Pierre Raybaut edited this page May 14, 2026 · 1 revision

DEW ADR #1 — Browser-Native Frontend Architecture

This document is an Architecture Decision Record (ADR) — a short, dated note that captures a single architectural choice, the alternatives that were considered, and the reasons for picking one of them. It follows the spirit of MADR (Markdown Architectural Decision Records).

  • Date: 2026-05-14
  • Project: DataLab Experimental Web Interface (DEW) — NLnet NGI0 Commons Fund
  • Scope: Task 1 — Web Frontend Prototype (closes sub-task 1a. Architecture consolidation and decision record)
  • Repository: https://github.com/DataLab-Platform/web

1. Context and problem statement

DataLab is a desktop scientific data-processing platform built on a Qt GUI (PlotPyStack) and on the headless Sigima computation engine. The DEW project aims to deliver a browser-native reimplementation of DataLab so that any user can run the full application — signals, images, ROIs, processings, fits, plugins, macros, notebooks, HDF5 I/O — from a plain URL, with no install, no account and no server-side processing of user data.

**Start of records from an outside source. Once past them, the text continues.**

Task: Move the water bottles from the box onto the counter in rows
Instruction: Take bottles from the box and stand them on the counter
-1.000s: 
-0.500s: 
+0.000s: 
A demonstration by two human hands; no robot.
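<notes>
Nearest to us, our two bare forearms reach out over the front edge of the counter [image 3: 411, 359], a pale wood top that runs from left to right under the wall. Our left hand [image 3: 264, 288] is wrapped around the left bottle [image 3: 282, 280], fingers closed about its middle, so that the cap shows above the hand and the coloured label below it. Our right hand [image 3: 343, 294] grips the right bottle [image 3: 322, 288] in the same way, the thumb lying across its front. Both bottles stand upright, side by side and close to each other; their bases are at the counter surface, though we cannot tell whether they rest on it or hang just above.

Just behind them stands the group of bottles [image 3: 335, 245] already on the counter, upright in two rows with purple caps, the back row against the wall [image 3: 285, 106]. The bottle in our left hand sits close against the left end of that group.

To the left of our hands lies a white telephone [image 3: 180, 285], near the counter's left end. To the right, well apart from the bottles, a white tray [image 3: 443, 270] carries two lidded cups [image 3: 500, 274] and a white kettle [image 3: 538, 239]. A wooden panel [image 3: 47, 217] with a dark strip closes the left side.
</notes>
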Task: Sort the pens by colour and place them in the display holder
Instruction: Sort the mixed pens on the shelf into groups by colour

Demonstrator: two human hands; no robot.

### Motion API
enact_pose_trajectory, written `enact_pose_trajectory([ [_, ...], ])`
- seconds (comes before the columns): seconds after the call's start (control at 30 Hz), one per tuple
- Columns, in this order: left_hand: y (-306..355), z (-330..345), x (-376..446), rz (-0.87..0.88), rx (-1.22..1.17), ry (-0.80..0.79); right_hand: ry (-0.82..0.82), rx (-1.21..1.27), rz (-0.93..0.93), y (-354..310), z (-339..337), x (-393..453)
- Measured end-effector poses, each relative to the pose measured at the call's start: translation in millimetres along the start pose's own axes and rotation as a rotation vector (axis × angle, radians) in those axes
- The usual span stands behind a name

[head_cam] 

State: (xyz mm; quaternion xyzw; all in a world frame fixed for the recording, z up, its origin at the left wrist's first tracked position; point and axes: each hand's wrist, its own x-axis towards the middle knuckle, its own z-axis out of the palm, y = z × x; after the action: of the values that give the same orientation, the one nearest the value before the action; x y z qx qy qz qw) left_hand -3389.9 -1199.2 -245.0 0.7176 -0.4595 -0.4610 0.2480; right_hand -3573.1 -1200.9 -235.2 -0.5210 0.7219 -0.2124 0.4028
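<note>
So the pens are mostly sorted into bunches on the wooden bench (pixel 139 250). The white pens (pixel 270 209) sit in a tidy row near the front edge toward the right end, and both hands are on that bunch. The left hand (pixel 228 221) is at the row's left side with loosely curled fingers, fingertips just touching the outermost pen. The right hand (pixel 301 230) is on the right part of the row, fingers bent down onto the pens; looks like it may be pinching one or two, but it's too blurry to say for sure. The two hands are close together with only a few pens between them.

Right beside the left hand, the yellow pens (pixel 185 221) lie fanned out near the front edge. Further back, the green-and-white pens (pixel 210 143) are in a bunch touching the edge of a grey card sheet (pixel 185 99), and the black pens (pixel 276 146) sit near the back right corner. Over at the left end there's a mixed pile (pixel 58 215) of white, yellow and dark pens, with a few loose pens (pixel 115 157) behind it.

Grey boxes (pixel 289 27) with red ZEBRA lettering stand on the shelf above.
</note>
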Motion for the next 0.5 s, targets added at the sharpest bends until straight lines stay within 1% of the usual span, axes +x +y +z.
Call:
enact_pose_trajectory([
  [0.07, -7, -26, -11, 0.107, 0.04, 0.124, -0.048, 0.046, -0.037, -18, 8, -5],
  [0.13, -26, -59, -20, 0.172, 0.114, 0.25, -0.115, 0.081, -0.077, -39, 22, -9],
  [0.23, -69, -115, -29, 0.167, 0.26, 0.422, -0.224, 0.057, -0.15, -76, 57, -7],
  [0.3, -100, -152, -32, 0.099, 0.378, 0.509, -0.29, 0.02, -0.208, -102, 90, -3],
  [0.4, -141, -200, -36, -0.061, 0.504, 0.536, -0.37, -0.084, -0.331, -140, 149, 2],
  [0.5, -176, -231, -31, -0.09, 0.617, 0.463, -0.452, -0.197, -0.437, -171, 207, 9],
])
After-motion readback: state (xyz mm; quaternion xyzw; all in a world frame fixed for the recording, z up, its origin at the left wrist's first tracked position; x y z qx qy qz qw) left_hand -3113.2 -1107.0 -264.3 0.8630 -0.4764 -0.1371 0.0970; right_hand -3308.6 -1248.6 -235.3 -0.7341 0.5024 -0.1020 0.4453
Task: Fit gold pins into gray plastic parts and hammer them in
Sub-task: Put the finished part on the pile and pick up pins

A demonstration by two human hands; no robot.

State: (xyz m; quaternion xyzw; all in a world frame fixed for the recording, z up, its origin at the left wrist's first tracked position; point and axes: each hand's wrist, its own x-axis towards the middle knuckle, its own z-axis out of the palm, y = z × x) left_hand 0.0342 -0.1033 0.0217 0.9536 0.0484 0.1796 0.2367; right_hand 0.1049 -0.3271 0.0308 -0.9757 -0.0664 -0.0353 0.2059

The architectural question that drove the entire prototype is:

How do we deliver a feature-rich DataLab in the browser while preserving the local-first guarantees of the desktop application (no upload, no account, full reproducibility) and reusing as much of the existing Python codebase as technically possible?

Several approaches are technically viable. This ADR records the options that were considered, the criteria used to compare them, the decision that was made for the DEW prototype, and the consequences that decision has for the rest of the project.

2. Decision drivers

The following drivers were extracted from the DEW Memorandum of Understanding, from the DataLab roadmap, and from operational constraints surfaced during the first weeks of prototyping.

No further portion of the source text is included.